- The task: In the listing below, how many lines contain the string "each"? Reply with the number alone.

- Available data:
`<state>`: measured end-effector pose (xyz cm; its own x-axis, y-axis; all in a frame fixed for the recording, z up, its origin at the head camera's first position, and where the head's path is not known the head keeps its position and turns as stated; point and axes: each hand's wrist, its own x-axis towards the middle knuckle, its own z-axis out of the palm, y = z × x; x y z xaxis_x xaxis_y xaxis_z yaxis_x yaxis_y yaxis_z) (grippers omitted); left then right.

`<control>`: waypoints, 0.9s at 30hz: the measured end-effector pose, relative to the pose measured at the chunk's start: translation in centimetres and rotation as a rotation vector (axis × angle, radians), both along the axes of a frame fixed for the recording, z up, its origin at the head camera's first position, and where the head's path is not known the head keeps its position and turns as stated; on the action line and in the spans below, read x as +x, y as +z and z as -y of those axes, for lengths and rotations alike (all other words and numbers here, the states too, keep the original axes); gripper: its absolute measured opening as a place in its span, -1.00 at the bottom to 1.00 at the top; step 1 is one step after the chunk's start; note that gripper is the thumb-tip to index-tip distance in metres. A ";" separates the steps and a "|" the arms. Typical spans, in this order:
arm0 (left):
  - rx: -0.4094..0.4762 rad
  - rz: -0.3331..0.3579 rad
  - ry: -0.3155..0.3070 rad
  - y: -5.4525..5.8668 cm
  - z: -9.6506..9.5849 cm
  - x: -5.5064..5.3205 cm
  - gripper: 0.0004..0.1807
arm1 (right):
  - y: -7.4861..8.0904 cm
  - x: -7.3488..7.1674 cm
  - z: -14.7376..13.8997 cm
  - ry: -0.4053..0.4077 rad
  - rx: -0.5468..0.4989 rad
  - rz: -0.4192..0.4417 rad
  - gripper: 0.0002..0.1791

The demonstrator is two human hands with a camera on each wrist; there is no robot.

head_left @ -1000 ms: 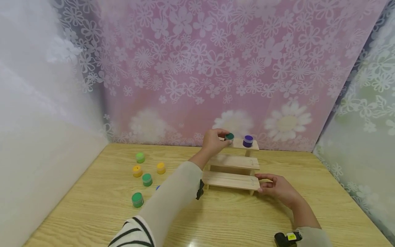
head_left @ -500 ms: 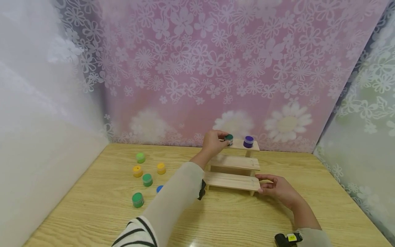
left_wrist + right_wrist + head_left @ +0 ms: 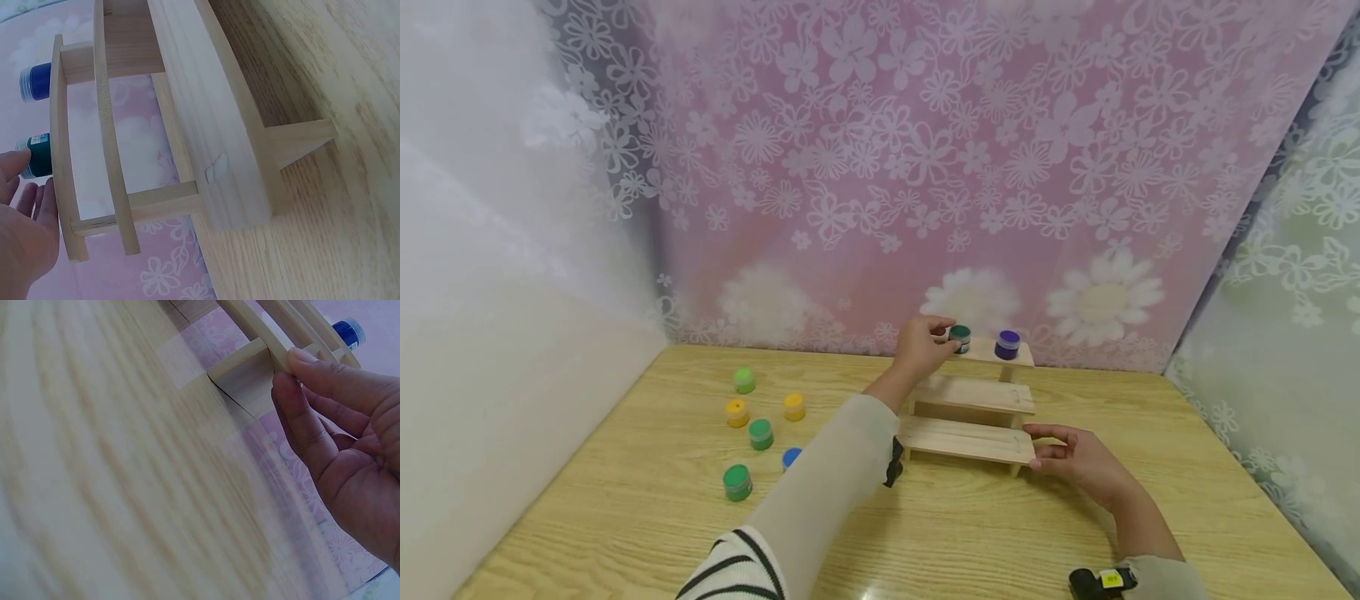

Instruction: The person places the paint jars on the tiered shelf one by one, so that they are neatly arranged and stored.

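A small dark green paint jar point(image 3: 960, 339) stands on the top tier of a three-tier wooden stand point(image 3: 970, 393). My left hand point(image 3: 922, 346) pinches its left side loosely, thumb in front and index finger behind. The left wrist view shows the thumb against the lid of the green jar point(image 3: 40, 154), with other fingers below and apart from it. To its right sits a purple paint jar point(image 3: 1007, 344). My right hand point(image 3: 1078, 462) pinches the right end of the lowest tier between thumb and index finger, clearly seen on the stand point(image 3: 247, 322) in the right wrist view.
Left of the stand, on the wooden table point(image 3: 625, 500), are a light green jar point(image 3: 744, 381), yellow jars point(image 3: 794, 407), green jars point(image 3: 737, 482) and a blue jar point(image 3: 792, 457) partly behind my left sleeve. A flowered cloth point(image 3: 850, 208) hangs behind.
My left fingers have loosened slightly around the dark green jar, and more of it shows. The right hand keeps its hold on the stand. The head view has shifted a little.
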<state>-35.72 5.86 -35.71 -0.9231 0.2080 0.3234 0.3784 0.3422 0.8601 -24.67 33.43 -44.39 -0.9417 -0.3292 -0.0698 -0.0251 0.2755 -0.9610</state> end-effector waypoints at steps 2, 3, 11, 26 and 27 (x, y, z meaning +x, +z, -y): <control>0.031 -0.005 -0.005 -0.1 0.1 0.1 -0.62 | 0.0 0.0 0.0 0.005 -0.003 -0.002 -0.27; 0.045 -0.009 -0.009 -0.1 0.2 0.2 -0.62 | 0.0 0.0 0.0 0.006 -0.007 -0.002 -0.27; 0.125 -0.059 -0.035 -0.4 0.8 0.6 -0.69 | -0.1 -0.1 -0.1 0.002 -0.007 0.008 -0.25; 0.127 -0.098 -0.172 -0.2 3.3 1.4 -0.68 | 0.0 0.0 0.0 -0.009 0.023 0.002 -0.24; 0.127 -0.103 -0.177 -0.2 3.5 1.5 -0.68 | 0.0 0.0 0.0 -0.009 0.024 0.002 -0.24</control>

- Task output: 2